▸ Exercise brief: Respond with the count alone after checking every line in the material below for "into".

┏━━

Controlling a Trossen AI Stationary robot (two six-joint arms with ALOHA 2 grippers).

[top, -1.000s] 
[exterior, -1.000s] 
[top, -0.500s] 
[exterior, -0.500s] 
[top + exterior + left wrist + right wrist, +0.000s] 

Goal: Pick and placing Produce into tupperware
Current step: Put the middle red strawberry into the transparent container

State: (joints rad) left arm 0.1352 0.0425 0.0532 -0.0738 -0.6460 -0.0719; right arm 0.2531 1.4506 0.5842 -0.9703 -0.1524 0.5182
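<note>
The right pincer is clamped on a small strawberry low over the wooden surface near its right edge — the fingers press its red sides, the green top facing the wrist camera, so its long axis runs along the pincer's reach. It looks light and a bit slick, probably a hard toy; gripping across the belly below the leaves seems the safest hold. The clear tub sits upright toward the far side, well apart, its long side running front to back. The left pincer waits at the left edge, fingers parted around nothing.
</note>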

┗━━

▸ Result for this exercise: 2